Brown Butter
3 ingredients
1 steps
Ingredients
- 1 pound unsalted butter
- 1 cup instant non-fat milk powder
- 2-3 pounds of ice
Directions
-
1Put a pound of softened butter in a heavy saucepan over low heat and wait for the butter to melt entirely as you stir how and then. Whisk in a cup of instant nonfat milk powder (to enhance flavor - it is not traditionally an ingredient in brown butter). Raise the heat to medium, whisking constantly. The butter begins to bubble and hiss; after all the water has boiled away, turn down the heat. Now the temperature will rise quickly to 250 deg F, whereupon the butter and the solids in it will begin turning a richer golden color, then a golden brown, a dark brown, and finally black, as the heady scents of toffee and butterscotch fill the room.
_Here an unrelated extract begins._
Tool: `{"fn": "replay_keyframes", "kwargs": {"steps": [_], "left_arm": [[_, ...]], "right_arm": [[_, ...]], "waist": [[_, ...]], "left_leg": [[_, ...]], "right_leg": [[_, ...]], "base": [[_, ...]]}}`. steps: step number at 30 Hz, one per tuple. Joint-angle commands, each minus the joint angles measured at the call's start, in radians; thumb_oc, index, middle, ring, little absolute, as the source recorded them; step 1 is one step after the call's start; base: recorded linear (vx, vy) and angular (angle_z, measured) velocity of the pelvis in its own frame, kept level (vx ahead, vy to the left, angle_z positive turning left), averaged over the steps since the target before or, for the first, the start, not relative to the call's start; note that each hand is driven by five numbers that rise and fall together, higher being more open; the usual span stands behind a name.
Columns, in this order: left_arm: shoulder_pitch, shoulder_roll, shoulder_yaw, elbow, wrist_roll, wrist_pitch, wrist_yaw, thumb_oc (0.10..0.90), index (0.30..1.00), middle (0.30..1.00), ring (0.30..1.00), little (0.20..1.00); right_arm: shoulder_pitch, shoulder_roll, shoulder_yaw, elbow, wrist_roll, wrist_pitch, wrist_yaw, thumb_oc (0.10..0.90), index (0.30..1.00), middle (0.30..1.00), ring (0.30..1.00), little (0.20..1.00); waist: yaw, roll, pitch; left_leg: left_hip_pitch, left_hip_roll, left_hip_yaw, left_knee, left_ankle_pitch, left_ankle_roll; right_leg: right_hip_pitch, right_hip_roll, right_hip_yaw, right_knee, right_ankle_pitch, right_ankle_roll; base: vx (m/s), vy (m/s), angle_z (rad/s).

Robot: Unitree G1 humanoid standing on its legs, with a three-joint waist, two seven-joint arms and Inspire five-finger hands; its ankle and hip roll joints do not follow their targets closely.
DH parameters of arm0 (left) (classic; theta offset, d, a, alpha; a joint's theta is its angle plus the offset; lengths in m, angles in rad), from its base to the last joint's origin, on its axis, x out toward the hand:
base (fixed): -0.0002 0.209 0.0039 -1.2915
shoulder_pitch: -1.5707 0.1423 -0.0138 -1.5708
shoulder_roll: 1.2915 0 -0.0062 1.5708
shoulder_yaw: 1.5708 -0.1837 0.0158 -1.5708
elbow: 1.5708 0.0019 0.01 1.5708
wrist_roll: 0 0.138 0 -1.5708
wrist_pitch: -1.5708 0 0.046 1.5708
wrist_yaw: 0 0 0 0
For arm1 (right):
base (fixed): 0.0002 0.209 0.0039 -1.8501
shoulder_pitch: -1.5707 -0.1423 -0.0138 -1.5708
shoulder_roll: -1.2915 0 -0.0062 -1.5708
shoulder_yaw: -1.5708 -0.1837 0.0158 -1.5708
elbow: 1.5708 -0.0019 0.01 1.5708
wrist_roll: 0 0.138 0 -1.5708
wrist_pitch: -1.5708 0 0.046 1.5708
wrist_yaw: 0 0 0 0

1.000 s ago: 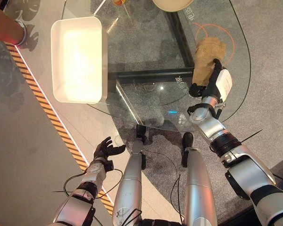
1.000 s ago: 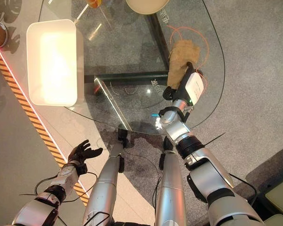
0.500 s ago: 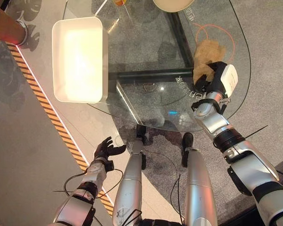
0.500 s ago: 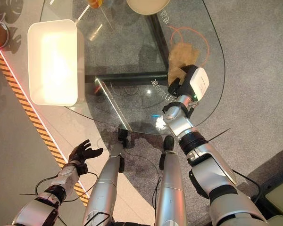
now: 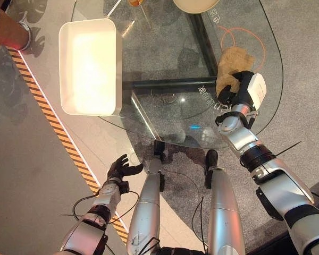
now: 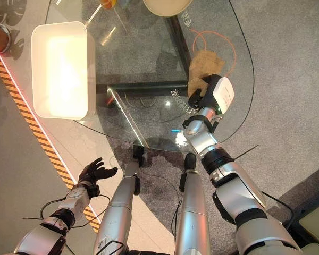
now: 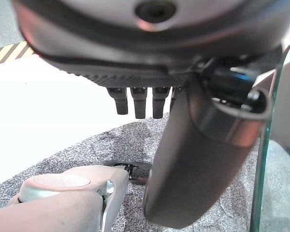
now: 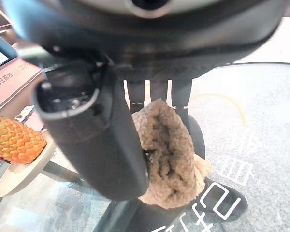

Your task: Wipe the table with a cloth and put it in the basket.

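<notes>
Right hand point(image 5: 240, 91) is on the glass table point(image 5: 165, 64), near its right edge, fingers and thumb curled round the near end of the tan fuzzy cloth point(image 5: 231, 58). In the right wrist view the cloth point(image 8: 170, 150) is bunched between thumb and fingers, pinched firmly. The rest of the cloth lies flat on the glass past the hand, inside an orange ring point(image 5: 255, 37) marked on the tabletop.

White basket point(image 5: 89, 66) sits on the left side of the table, well apart from the cloth, and overhangs the table's left edge. A dark bar point(image 5: 165, 84) of the table frame shows through the glass between basket and right hand.

Left hand point(image 5: 121, 168) hangs low beside the table, off its near-left edge, above the floor. Fingers are relaxed and spread, holding nothing. The left wrist view shows fingers point(image 7: 137, 100) straight, with grey carpet beyond.

At the far edge of the table: a cream plate point(image 5: 194, 5) and something orange point(image 5: 134, 2), both cut off by the frame. The right wrist view shows a pineapple point(image 8: 14, 142) on a plate at the far side of the table. Black-and-yellow hazard tape point(image 5: 53, 119) runs along the floor left of the table. A person's arm point(image 5: 8, 32) shows at the top-left corner.
</notes>
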Motion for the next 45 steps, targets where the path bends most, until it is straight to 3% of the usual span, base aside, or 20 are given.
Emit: {"fn": "replay_keyframes", "kwargs": {"steps": [1, 12, 18, 28, 45], "left_arm": [[-0.019, 0.007, -0.002, 0.046, 0.005, -0.008, 0.03, 0.8, 0.9, 0.9, 0.9, 0.9], [-0.023, 0.002, -0.004, 0.023, 0.028, 0.0, 0.04, 0.8, 0.9, 0.9, 0.9, 0.9], [-0.023, -0.009, -0.014, 0.012, 0.029, -0.003, 0.044, 0.8, 0.9, 0.9, 0.9, 0.9], [-0.025, -0.014, -0.019, 0.001, 0.023, 0.005, 0.044, 0.8, 0.9, 0.9, 0.9, 0.9], [-0.037, -0.009, -0.027, -0.004, 0.029, 0.018, 0.039, 0.8, 0.9, 0.9, 0.9, 0.9]], "right_arm": [[-0.056, 0.022, 0.04, 0.015, -0.012, -0.036, 0.018, 0.1, 0.3, 0.3, 0.3, 0.2], [-0.105, 0.044, 0.073, -0.064, -0.145, -0.098, 0.138, 0.1, 0.3, 0.3, 0.3, 0.2], [-0.137, 0.057, 0.135, -0.117, -0.269, -0.083, 0.231, 0.1, 0.3, 0.3, 0.3, 0.2], [-0.13, 0.102, 0.221, -0.164, -0.364, -0.096, 0.359, 0.1, 0.3, 0.3, 0.3, 0.2], [-0.089, 0.161, 0.32, -0.224, -0.404, -0.175, 0.534, 0.1, 0.3, 0.3, 0.3, 0.2]], "waist": [[0.005, -0.002, -0.016], [0.022, -0.011, -0.016], [0.033, -0.005, -0.016], [0.047, 0.007, -0.016], [0.058, 0.002, -0.016]], "left_leg": [[-0.003, -0.116, 0.115, 0.106, -0.12, 0.107], [-0.012, -0.122, 0.099, 0.099, -0.114, 0.109], [-0.014, -0.13, 0.095, 0.094, -0.108, 0.109], [-0.01, -0.142, 0.089, 0.083, -0.099, 0.111], [-0.008, -0.147, 0.08, 0.065, -0.084, 0.109]], "right_leg": [[0.046, 0.033, -0.096, -0.244, 0.135, -0.022], [0.042, 0.035, -0.107, -0.254, 0.143, -0.017], [0.04, 0.029, -0.114, -0.267, 0.149, -0.017], [0.043, 0.019, -0.123, -0.273, 0.152, -0.017], [0.046, 0.013, -0.134, -0.289, 0.165, -0.01]], "base": [[0.0, 0.0, 0.0], [0.0, 0.0, 0.0], [0.0, 0.0, 0.0], [0.0, 0.003, 0.01], [0.0, -0.001, 0.03]]}}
Remove from the heat as soon as the milk solids have gotten very dark brown; the goal is to avoid the black state, which tastes mainly burned. Immediately pour the butter into a large bowl, preferably of metal, to stop the cooking. Fill a larger bowl with 2 or 3 pounds of ice and add cold water to about 2 inches from the rim. Float the smaller bowl in the ice water. With a whisk, stir the butter slowly until it begins to thicken, then whip vigorously until the butter becomes too stiff to mix further. Scrape the brown butter into a smaller bowl, cover, refrigerate.